**WORK ORDER**
Output the lines below exactly, please, from the first line until the line with "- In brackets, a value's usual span", counting both.

(Beginning of DATA PROVIDED)

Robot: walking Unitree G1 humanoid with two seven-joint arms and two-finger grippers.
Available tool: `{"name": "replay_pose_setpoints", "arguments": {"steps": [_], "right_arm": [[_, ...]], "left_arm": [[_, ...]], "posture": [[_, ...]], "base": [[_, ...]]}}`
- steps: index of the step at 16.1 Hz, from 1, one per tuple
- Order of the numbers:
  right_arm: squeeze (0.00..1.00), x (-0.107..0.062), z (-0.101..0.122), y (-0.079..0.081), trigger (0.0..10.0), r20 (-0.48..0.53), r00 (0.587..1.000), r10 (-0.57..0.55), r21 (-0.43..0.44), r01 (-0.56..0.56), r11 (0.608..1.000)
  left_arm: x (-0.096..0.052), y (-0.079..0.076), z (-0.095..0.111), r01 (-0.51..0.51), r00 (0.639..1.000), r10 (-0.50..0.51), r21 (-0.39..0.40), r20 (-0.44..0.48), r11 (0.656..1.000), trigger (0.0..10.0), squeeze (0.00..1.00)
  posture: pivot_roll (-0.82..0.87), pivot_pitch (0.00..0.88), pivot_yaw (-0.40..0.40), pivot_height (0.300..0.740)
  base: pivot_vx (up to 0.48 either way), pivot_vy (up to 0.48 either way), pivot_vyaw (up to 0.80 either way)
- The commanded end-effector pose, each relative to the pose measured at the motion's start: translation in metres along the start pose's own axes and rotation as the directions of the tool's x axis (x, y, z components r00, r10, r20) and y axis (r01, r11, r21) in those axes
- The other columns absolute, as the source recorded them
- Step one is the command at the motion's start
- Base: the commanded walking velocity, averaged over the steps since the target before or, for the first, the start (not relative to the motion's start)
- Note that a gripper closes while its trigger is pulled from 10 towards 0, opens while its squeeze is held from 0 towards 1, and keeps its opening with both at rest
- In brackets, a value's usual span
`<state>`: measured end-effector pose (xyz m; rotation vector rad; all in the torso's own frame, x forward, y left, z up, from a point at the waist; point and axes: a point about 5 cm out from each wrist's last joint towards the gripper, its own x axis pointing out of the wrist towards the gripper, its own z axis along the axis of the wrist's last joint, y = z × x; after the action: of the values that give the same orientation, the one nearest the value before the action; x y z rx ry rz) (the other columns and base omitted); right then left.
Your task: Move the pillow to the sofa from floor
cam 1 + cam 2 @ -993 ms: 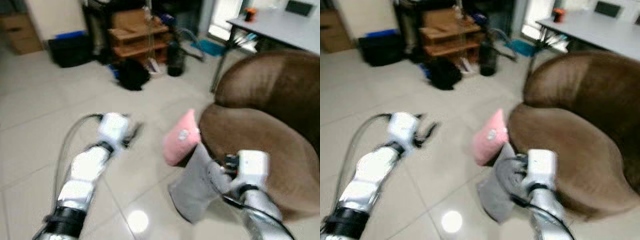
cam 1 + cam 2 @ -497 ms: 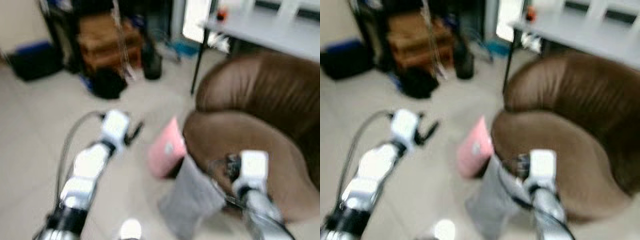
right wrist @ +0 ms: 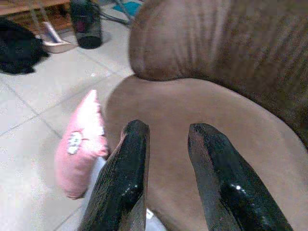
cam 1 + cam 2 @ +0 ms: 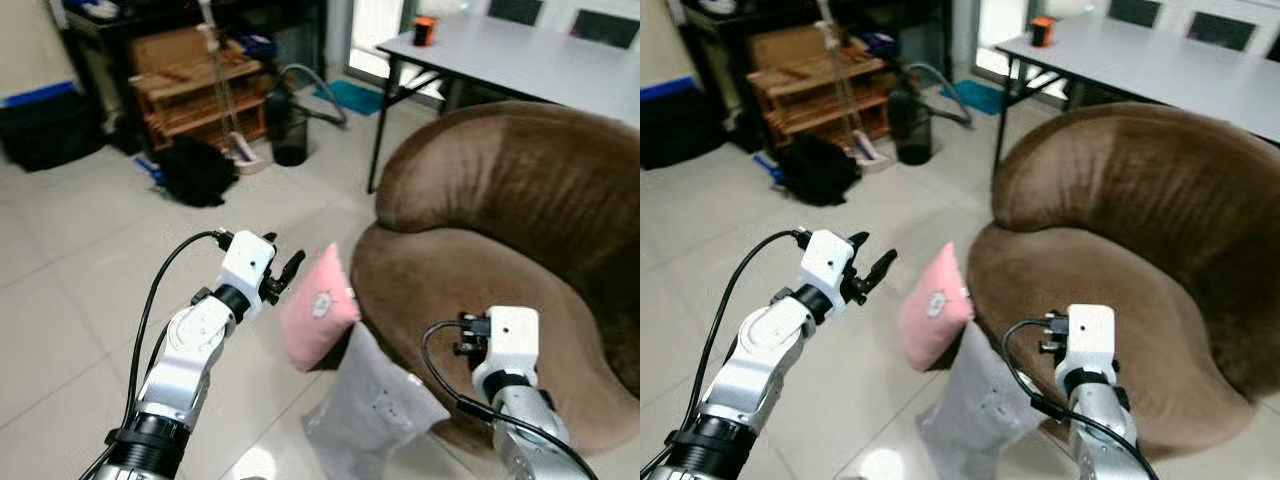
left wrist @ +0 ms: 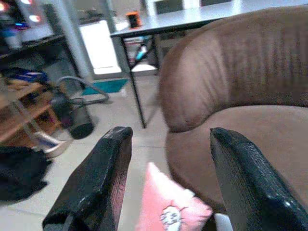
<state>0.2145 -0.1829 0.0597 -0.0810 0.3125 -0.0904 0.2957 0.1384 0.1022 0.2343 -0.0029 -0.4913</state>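
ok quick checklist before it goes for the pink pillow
1. Pink pillow on floor, leaning against sofa: ok.
2. Left gripper open, beside the pillow, not touching: ok.
3. Right gripper open, over the sofa seat, holding nothing: ok.
4. Grey pillow lies against the pink one's base; may get dragged: not ok.
5. Sofa seat free for placing: ok.
6. Firmness of pillow's lean: cannot tell.

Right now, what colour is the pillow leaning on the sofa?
Pink, with a small white motif; the pillow shows best in the left eye view.
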Motion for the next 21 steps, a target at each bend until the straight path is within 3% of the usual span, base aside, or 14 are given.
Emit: {"name": "replay_pose_setpoints", "arguments": {"steps": [1, 11, 15, 21], "right_arm": [[0.00, -0.001, 0.002, -0.002, 10.0, 0.008, 1.000, -0.001, 0.004, 0.001, 1.000], [0.00, 0.002, 0.006, -0.005, 10.0, 0.022, 1.000, 0.011, -0.032, -0.010, 0.999], [0.00, 0.006, 0.006, 0.000, 10.0, 0.010, 0.999, 0.036, -0.066, -0.036, 0.997], [0.00, 0.010, 0.007, 0.000, 10.0, 0.002, 0.999, 0.049, -0.073, -0.048, 0.996]], "left_arm": [[-0.002, 0.001, -0.005, -0.012, 1.000, 0.012, 0.012, -0.016, 1.000, 10.0, 0.00], [-0.001, -0.003, -0.008, -0.020, 1.000, 0.020, -0.011, -0.014, 1.000, 10.0, 0.00], [-0.005, -0.001, -0.011, -0.033, 0.999, 0.032, -0.024, -0.025, 0.999, 10.0, 0.00], [-0.009, 0.001, -0.013, -0.050, 0.998, 0.049, -0.039, -0.034, 0.998, 10.0, 0.00]], "posture": [[0.03, 0.005, -0.001, 0.681], [0.03, 0.014, -0.013, 0.586], [0.04, 0.022, -0.031, 0.586], [0.04, 0.028, -0.049, 0.586]], "base": [[0.000, 0.000, 0.00], [0.000, 0.000, 0.00], [0.000, 0.000, 0.00], [0.306, 0.000, -0.10]]}}
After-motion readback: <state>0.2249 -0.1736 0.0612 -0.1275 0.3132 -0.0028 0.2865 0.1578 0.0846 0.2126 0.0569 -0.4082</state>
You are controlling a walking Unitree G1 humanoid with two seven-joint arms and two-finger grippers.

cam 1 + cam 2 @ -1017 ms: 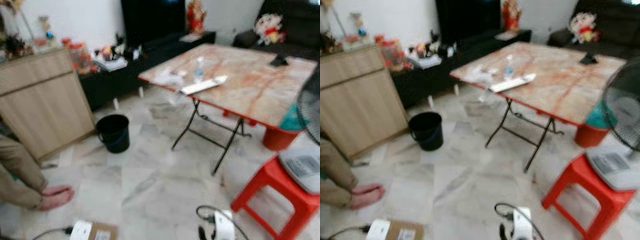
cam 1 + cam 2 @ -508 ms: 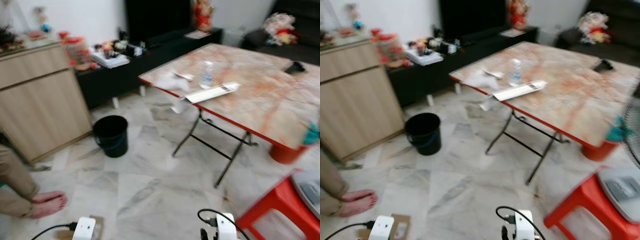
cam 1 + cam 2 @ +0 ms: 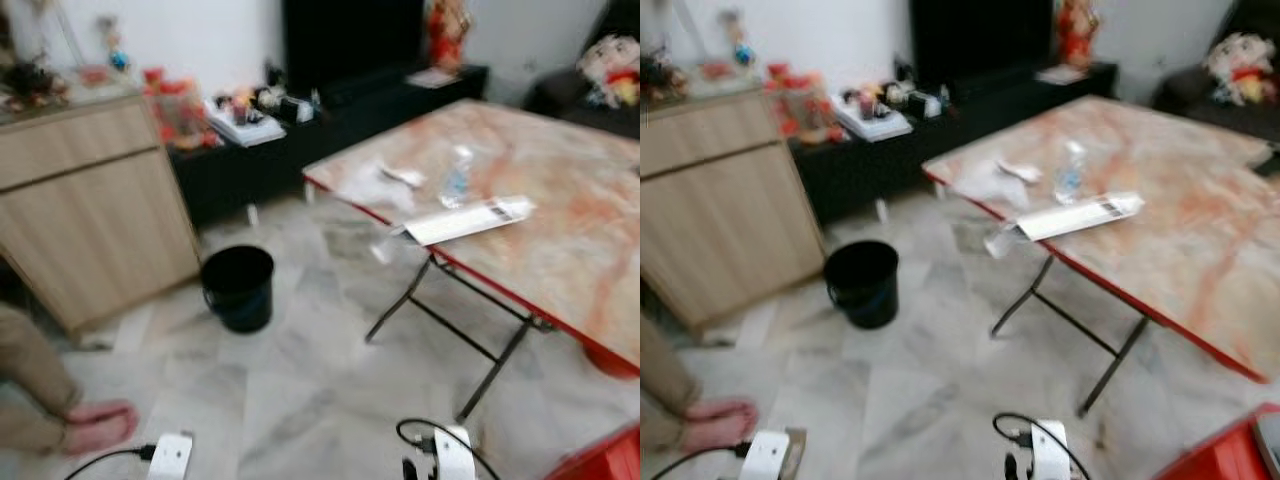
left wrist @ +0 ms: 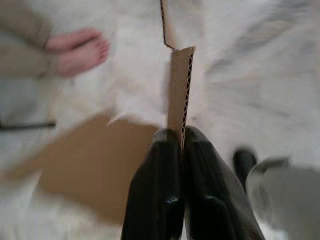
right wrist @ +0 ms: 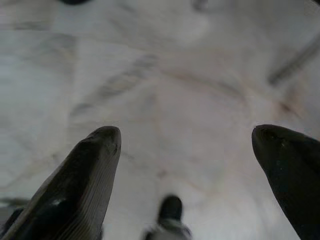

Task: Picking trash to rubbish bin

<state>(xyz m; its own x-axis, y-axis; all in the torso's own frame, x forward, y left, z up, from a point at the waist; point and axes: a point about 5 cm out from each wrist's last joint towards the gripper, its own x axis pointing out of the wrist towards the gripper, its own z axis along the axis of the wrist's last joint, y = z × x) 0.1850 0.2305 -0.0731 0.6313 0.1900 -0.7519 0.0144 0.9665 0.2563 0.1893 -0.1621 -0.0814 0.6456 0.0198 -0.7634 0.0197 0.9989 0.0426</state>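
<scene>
— Left gripper [image 4: 181, 137] is pinched tight on a cardboard piece [image 4: 180, 90]; right gripper [image 5: 187, 145] gapes wide over bare floor.
— And the black bin [image 3: 238, 288]?
— Ahead by the wooden cabinet [image 3: 90, 215]. That edge grip looks thin; walking jolts could slip it free

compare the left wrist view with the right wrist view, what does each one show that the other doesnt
Left wrist view: the left gripper is shut on a piece of corrugated cardboard, seen edge-on between the fingers, with a person's bare feet on the floor beyond.

Right wrist view: the right gripper is open with its two black fingers spread wide and nothing between them, above bare floor.

Both: the pale marble floor below, blurred.
</scene>
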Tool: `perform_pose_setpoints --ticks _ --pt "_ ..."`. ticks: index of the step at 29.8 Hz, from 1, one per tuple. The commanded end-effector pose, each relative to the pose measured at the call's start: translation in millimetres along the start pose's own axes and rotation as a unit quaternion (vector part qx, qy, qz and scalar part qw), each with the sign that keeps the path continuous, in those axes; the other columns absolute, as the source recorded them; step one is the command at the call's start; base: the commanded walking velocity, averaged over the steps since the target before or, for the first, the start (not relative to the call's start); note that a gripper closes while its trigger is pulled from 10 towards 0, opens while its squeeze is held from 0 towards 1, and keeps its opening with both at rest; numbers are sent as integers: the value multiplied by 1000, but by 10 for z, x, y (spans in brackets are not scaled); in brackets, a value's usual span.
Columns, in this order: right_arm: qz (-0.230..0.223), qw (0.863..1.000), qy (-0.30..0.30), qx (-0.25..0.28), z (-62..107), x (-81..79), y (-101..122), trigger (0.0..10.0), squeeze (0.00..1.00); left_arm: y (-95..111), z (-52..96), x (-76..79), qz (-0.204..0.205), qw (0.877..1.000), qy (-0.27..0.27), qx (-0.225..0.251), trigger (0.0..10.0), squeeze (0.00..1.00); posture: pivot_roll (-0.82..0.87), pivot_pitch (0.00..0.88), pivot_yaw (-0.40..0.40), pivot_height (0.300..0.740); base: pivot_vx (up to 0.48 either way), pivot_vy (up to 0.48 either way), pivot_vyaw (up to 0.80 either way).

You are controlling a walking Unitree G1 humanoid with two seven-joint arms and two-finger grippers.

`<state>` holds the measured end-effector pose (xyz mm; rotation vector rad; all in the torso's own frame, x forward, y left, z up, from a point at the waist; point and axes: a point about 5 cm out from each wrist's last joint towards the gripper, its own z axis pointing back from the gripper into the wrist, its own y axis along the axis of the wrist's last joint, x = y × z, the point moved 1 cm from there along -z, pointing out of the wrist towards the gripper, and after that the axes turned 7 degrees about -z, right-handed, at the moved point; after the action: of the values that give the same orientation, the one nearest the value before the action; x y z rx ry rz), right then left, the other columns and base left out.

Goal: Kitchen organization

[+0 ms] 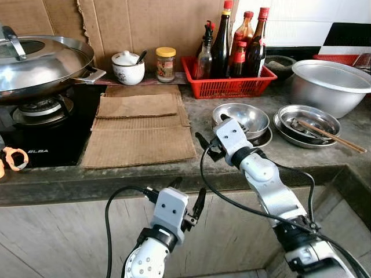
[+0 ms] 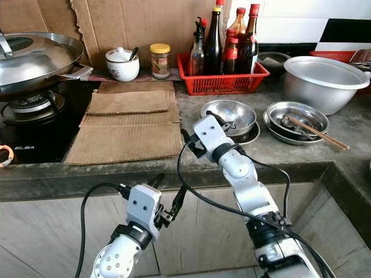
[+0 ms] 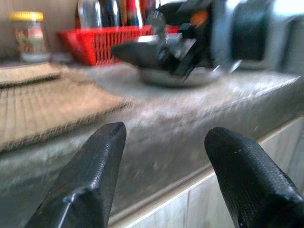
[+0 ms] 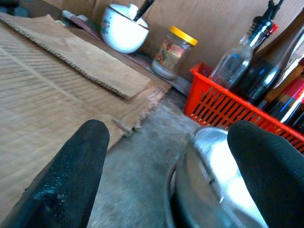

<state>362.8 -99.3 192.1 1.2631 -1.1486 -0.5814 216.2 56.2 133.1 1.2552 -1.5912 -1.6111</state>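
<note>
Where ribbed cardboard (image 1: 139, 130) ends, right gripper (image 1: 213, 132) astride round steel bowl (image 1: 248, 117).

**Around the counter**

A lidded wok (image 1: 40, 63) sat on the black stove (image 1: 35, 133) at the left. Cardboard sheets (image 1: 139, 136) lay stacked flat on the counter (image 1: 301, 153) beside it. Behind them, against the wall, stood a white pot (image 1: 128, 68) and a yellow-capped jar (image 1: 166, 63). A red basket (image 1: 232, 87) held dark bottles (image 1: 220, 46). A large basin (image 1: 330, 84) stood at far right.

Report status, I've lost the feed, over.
Right tool open at small steel bowl, nothing held. Left tool open, low before counter edge. Cardboard sheets lie beside bowl.
</note>
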Motion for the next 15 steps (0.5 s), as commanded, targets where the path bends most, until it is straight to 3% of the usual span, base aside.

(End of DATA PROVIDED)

**OUTPUT FOR THIS EXERCISE**
Robot: walking Unitree G1 humanoid with two seven-joint arms and two-finger grippers.
Available tool: `{"name": "replay_pose_setpoints", "arguments": {"steps": [_], "right_arm": [[_, ...]], "left_arm": [[_, ...]], "posture": [[_, ...]], "base": [[_, ...]]}}`
- steps: index of the step at 16.1 Hz, from 1, one per tuple
- Order of the numbers:
  right_arm: squeeze (0.00..1.00), x (-0.107..0.062), z (-0.101..0.122), y (-0.079..0.081), trigger (0.0..10.0), r20 (-0.48..0.53), r00 (0.587..1.000), r10 (-0.57..0.55), r21 (-0.43..0.44), r01 (-0.56..0.56), r11 (0.608..1.000)
  left_arm: x (-0.096..0.052), y (-0.079..0.076), z (-0.095..0.111), r01 (-0.51..0.51), r00 (0.639..1.000), r10 (-0.50..0.51), r21 (-0.39..0.40), r20 (-0.44..0.48), r11 (0.656..1.000), trigger (0.0..10.0), squeeze (0.00..1.00)
  posture: pivot_roll (-0.82..0.87), pivot_pitch (0.00..0.88), pivot_yaw (-0.40..0.40), pivot_height (0.300..0.740)
  base: pivot_vx (up to 0.48 either way), pivot_vy (up to 0.48 either way), pivot_vyaw (up to 0.80 either way)
- The commanded end-effector pose, each relative to the pose measured at the motion's start: translation in metres along the start pose's own axes and rotation as the directions of the tool's x axis (x, y, z components r00, r10, r20) and y axis (r01, r11, r21) in those axes
- The other columns absolute, as the source recorded them
- Step one is the command at the motion's start
- Base: the commanded walking velocity, averaged over the steps since the target before or, for the first, the start (not relative to the motion's start)
- Note that a gripper closes while its trigger is pulled from 10 towards 0, opens while its squeeze is held from 0 towards 1, and keeps its opening with both at rest
- In brackets, a value's usual span

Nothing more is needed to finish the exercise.